Last year, the World Health Organization (WHO) reported that 10.4 million people fell ill with TB and there were 1.8 million TB deaths in 2015, making it the top infectious killer worldwide. World TB Day is an opportunity to raise awareness about the burden of TB worldwide and mobilize political and social commitment for further progress in efforts to end TB. Like HIV, TB is devastating communities across southern Africa and is the leading cause of death among people living with HIV.
“This disease is deeply rooted in populations where human rights and dignity are limited. While anyone can contract TB, the disease thrives among people living in poverty, communities and groups that are marginalized, and other vulnerable populations,” says the WHO. “These include migrants, refugees, ethnic minorities, miners and others working and living in risk-prone settings, the elderly, marginalized women and children in many settings etc. Factors such as malnutrition, poor housing and sanitation, compounded by other risk factors such as tobacco and alcohol use and diabetes, affect vulnerability to TB and access to care. Furthermore, this access is often hindered by catastrophic costs associated with illness, seeking and staying in care, and lack of social protection, resulting in a vicious cycle of poverty and ill-health. The transmission of multidrug-resistant TB (MDR-TB) adds great urgency to these concerns.”
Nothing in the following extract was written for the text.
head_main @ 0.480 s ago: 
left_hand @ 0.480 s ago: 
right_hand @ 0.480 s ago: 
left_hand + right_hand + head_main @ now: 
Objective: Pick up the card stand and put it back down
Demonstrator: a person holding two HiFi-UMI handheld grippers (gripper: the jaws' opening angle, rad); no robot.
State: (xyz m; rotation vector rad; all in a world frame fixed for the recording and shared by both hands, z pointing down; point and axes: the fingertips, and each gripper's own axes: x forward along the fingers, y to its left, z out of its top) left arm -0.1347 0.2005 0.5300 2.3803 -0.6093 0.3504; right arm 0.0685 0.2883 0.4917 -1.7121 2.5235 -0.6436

Indeed, The Lucky Specials begins in the dark, wet mining shafts of southern Africa, where rock dust and cramped quarters expose workers to various risks. From here, the film follows Mandla, a young miner by day and lead guitarist for cover band The Lucky Specials by night, and his friends on their journey to create a new musical sound and propel their small-time band to the big stage. But when tragedy strikes, the band, Mandla and their friend Nkanyiso struggle to hold everything together.
In addition to raising awareness and promoting behavior change around TB prevention, testing and treatment adherence among public audiences through screenings at commercial cinemas and in communities, the film also provides health workers at all levels with an effective tool to engage communities in TB education.
“Innovative thinking and partnerships are crucial to effectively addressing global health challenges,” explains Ambassador Deborah L. Birx, US Global AIDS Coordinator and US Special Representative for Global Health Diplomacy. “The Lucky Specials reimagines how to deliver lifesaving information about TB and HIV to affected communities, empowering individuals to make better informed health decisions. This unique approach transports us to the heart of local communities, which hold the power to help bring life-saving treatment to HIV-TB co-infected patients and, ultimately, achieve an AIDS-free generation.”
A comprehensive rollout of The Lucky Specials will include theatrical film screenings, national television broadcasts and grassroots distribution by NGOs, schools, and governments. Facilitator guides and educational materials are also being developed for community and public health organizations and schools to help reinforce messages.